Zero's tablet state now contains composite keys for each (predicate, label) pair:

0-Document.name             → group 1 (unlabeled)
0-Document.name@secret      → group 2
0-Document.name@top_secret  → group 3

A query like has(Document.name) fans out to all three groups and merges the results.

Implementation breakdown

Composite tablet keys (protos/pb/labeled.go)

  • TabletKey(pred, label)"pred@label" (or bare "pred" when unlabeled)
  • ParseTabletKey(key) → splits back into (pred, label)
  • These are the encoding/decoding for the flat proto map<string, Tablet>

dgraph.label as a reserved predicate (schema/schema.go, x/keys.go)

  • Registered in initialSchemaInternal with string type + exact index
  • Added to starAllPredicateMap so * queries include it

Entity label cache (worker/entity_label_cache.go — new file)

  • Concurrency-safe UID → label map on Alpha (1M entries, ~16MB)
  • Avoids querying group 1 for every mutation to resolve an entity's label
  • Cleared on DropAll (worker/draft.go)

Two-phase mutation routing (worker/mutation.go)

  • Phase 1: Scan mutation edges for dgraph.label to build entity → label batch map
  • Phase 2: Route each edge using resolveLabel(uid, batchLabels) — checks batch → cache → group-1 read
  • Reserved predicates (dgraph.type, dgraph.label, ACL) still use predicate-level routing

Zero state machine (dgraph/cmd/zero/raft.go, zero.go)

  • handleTablet stores/looks up tablets using composite keys
  • Duplicate detection uses servingTablet(pred, label) — multiple groups CAN serve the same predicate with different labels
  • ShouldServe updated: when a group requests a predicate it already serves (under a different label), return the matching label tablet

Query fan-out (worker/task.go, worker/sort.go)

  • AllTablets(pred) returns all label variants of a predicate from the tablet cache
  • ProcessTaskOverNetwork / SortOverNetwork: if multiple label tablets exist, dispatch to all groups in parallel and merge
  • mergeResults / mergeSortResults: concatenate UID matrices, value matrices, counts; sort merged UIDs for downstream binary search

Oracle commit validation (dgraph/cmd/zero/oracle.go)

  • ServingTablets(pred) returns all groups serving a predicate
  • Commit validation checks if the committing group is any of them (not just the single tablet owner)

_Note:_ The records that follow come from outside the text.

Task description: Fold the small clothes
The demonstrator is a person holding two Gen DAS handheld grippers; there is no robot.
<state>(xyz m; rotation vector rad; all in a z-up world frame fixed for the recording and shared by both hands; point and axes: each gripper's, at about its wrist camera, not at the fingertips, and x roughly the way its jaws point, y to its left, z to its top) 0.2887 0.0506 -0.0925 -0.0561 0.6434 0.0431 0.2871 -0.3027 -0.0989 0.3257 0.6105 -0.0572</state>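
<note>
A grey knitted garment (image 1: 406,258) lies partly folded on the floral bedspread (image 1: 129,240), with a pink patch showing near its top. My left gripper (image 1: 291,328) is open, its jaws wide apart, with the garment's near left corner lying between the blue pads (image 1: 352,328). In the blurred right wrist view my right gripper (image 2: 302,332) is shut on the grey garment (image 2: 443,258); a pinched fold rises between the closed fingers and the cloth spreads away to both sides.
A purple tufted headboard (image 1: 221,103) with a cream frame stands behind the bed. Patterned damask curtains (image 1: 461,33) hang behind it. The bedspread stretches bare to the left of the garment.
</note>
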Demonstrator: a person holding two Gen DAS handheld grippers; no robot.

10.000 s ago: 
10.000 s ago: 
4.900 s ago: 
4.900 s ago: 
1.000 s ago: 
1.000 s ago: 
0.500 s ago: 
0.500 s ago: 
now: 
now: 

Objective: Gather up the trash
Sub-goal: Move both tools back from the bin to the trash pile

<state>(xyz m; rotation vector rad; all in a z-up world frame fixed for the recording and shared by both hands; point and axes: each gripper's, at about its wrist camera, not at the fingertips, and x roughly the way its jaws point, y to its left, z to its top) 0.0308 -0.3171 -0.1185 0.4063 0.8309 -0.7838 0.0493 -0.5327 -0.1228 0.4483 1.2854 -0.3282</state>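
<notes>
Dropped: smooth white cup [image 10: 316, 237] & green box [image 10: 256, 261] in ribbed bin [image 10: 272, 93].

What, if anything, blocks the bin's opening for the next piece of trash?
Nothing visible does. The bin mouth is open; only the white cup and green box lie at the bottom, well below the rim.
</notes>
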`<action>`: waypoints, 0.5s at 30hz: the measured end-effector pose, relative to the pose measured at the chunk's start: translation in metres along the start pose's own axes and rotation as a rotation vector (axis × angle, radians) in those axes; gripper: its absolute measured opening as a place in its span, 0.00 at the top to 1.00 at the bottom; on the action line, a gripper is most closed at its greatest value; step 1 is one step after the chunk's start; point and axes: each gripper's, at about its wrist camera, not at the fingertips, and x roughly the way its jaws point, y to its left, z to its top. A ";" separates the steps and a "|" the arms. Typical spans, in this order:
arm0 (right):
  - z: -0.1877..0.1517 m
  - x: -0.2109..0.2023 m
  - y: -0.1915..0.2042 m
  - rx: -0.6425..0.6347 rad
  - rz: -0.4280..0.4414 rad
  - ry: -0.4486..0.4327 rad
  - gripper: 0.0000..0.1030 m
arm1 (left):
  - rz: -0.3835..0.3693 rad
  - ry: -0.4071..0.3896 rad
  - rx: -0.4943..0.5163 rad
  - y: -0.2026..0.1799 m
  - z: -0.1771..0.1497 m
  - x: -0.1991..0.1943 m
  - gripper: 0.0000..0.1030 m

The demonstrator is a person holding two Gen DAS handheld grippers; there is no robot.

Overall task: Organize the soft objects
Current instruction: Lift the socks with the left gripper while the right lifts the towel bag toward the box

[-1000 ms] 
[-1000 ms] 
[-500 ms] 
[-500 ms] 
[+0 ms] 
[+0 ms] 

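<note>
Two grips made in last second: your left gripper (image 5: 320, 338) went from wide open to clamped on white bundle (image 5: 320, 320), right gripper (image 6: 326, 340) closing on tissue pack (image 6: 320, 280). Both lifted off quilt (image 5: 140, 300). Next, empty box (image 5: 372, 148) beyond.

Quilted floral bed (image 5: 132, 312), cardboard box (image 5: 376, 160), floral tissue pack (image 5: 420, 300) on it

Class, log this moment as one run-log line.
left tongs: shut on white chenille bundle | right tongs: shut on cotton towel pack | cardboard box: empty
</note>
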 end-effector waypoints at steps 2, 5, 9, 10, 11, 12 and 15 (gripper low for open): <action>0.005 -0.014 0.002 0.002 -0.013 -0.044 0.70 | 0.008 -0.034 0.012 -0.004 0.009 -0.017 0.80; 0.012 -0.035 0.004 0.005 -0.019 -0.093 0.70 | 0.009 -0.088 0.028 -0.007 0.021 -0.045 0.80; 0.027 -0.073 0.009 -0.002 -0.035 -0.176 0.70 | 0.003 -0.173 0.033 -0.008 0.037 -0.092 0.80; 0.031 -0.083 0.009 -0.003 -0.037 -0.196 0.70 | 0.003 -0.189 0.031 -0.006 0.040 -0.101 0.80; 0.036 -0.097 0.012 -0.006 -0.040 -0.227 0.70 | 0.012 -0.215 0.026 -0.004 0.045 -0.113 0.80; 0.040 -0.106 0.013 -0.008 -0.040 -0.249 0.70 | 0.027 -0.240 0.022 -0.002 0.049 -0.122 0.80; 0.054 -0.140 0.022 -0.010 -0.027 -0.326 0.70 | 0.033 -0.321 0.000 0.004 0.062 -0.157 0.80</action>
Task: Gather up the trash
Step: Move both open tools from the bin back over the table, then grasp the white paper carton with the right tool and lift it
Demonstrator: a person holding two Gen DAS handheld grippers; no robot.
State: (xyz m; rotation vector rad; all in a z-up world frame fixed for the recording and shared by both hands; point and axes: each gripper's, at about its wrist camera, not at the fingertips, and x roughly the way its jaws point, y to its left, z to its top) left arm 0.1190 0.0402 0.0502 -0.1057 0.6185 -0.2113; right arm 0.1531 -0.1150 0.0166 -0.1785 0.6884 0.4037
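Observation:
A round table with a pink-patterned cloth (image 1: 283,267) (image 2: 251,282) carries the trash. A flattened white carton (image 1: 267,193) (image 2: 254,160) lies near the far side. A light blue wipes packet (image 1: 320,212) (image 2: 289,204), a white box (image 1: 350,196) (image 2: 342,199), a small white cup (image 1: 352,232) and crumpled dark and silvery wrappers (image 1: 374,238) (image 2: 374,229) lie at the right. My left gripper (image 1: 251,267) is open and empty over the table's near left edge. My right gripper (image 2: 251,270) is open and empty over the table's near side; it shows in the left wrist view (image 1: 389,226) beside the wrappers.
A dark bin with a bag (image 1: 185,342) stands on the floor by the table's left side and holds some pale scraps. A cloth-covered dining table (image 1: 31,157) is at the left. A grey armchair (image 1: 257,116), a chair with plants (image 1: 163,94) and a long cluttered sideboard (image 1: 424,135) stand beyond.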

Proposal validation (worker/proposal.go)

  • checkTablet switched from Tablet(pred, label) to BelongsToReadOnly(pred, 0) which uses GetForGroup — avoids depending on schema.State().GetLabel() which returns a single label and may not match the receiving group's label tablet

TabletIndex data structure (protos/pb/labeled.go)

  • Nested map[pred]map[label]*Tablet for O(1) lookups
  • Replaces three O(n) flat-map patterns introduced by the composite key design:
    • ServingTablet fallback loop scanning all tablets via ParseTabletKey
    • AllTablets walking the entire flat map filtering by predicate prefix
    • applyState two-pass group ordering to guarantee bare-key → own-group mapping
  • Read cache rebuilt from authoritative flat proto maps after every write

New files

File Purpose
protos/pb/tablet_index_test.go TabletIndex unit tests (7 tests)
protos/pb/labeled_test.go TabletKey/ParseTabletKey unit tests
worker/entity_label_cache.go UID → label cache
worker/entity_label_cache_test.go Entity label cache tests

Test results

  • 7/7 TabletIndex unit tests pass
  • 27/27 systest/label integration tests pass, including:
    • TestEntityLevelRouting — 3 entities, 3 groups, fan-out query returns all
    • TestLabelAuthNoLevel — regression test for fallback-free ServingTablet
    • TestLabeledPredicateCannotBeMoved — labeled predicate stays pinned

Diff stats

20 files changed, 2569 insertions(+), 112 deletions(-)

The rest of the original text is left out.